Approximately 31% of the Viread-treated patients, compared to 45% of the patients receiving other NRTIs, permanently discontinued treatment prior to week 96. This difference was statistically significant, meaning that they weren’t due to chance. Rates of adverse events, loss to follow-up, suboptimal virologic response, noncompliance, and pregnancy were similar between the two groups.
As for viral load reductions at week 96, 65% of the Viread-treated patients and 48% of the control patients had viral loads below 400. Similarly, 61% of those in the Viread groups combined, compared to 43% of those in the control groups, had viral loads below 50 (undetectable). These differences were statistically significant and suggest significantly greater virologic suppression among black patients taking Viread compared to those using either Retrovir or Zerit.
A shortcoming of the CROI presentation was that it didn’t include a comparison between the virologic responses in the black patients and those seen in the complete analysis of all patients enrolled in the studies. According to 96-week data involving all patients enrolled in study 903, reported at the 10th CROI in 2003, 78% in the Viread/Epivir group and 74% in the Zerit/Epivir group had viral loads below 50, with no significant differences between the two groups. As for the 96-week data involving all patients enrolled in study 934, published in a December 2006 issue of the Journal of Acquired Immune Deficiency Syndromes, 67% in the Viread/Emtriva group and 61% in the Combivir group had viral loads below 50, with no significant difference documented.
According to Johns Hopkins University School of Medicine’s Joel Gallant, MD, the lead author of the subset analysis, an official comparison of the results among black and non-black patients enrolled in studies 903 and 934 is being performed, but wasn’t ready in time for this year’s CROI.
Average CD4 count increases in the subset analysis, from the start of the study to week 96, were 267 cells in the Viread groups and 233 in the control groups. This difference was not statistically significant.
Kidney function in the black study participants was similar between the groups and remained stable through 96 weeks of follow up.
Also of interest were differences between the groups with respect to metabolic parameters. Total cholesterol increased by 37 mg/dL in the control-treated patients, compared to a 21 mg/dL increase in the Viread-treated patients. Triglycerides increased by 59 mg/dL in the control-treated patients, compared to a 1 mg/dL increase in the Viread-treated patients. These differences were statistically significant. Moderate increases in “good” HDL cholesterol, as well as “bad” LDL cholesterol, were similar in both groups.

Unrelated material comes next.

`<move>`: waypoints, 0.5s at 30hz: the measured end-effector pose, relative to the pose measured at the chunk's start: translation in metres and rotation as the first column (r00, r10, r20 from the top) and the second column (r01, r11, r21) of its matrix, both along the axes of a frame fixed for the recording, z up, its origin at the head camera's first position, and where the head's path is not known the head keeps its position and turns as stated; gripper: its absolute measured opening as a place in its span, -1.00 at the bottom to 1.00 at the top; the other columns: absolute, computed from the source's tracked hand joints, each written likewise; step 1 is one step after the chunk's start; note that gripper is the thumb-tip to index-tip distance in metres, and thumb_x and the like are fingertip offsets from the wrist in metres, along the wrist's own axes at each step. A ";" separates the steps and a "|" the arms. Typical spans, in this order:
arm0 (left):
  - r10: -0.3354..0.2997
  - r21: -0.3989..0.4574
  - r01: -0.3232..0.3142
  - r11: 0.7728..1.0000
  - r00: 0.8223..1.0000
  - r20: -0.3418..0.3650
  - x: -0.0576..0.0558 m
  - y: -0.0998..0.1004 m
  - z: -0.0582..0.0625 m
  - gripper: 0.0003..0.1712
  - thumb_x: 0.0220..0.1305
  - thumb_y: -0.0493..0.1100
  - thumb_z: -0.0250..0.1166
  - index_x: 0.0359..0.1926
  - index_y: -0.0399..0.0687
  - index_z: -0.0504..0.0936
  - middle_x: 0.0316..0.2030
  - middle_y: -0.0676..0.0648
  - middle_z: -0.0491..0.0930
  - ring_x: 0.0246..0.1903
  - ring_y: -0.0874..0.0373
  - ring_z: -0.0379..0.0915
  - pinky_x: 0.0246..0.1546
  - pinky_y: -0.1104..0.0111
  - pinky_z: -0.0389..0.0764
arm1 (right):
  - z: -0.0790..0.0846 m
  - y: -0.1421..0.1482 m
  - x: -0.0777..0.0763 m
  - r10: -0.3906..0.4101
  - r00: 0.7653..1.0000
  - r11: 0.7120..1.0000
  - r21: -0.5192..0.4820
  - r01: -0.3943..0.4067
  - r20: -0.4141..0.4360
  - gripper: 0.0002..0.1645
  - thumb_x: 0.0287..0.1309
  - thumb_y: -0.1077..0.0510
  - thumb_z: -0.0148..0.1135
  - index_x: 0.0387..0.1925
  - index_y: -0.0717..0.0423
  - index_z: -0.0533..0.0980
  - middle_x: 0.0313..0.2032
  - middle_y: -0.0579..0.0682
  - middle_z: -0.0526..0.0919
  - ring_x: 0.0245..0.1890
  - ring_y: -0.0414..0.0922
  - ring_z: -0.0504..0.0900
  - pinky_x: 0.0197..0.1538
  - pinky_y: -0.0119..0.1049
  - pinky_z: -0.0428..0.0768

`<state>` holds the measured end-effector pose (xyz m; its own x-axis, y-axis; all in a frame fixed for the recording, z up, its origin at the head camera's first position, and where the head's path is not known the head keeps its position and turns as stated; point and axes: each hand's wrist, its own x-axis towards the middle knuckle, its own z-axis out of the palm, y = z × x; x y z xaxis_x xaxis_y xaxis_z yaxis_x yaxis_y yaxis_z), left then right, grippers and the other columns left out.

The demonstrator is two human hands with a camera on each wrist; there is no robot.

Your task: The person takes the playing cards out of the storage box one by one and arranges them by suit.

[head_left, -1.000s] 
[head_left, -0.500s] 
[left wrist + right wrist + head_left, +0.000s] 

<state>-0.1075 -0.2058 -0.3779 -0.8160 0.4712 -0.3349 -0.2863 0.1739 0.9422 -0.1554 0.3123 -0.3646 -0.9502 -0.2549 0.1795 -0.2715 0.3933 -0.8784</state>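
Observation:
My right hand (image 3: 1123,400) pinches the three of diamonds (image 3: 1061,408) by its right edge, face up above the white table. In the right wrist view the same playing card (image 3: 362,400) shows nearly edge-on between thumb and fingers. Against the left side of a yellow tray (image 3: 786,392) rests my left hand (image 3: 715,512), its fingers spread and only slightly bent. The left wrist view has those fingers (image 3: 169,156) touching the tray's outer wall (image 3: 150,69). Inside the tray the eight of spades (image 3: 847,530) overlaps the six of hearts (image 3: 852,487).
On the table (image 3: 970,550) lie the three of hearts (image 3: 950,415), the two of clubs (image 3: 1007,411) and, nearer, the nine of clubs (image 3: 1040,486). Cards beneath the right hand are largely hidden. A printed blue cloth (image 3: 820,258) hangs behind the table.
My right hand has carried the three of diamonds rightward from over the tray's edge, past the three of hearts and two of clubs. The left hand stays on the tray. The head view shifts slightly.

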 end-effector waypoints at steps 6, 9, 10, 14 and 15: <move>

As for limb fat measurements – a marker of possible lipoatrophy – there was a greater average volume of limb fat in 49 Viread-treated patients after 96 weeks (11 kg), compared to 38 control-treated patients (8 kg), although this difference was just shy of statistical significance. In the all-patient analyses of studies 903 and 934, statistically significant differences in limb fat at week 96 were reported, both in favor Viread over thymidine analogues.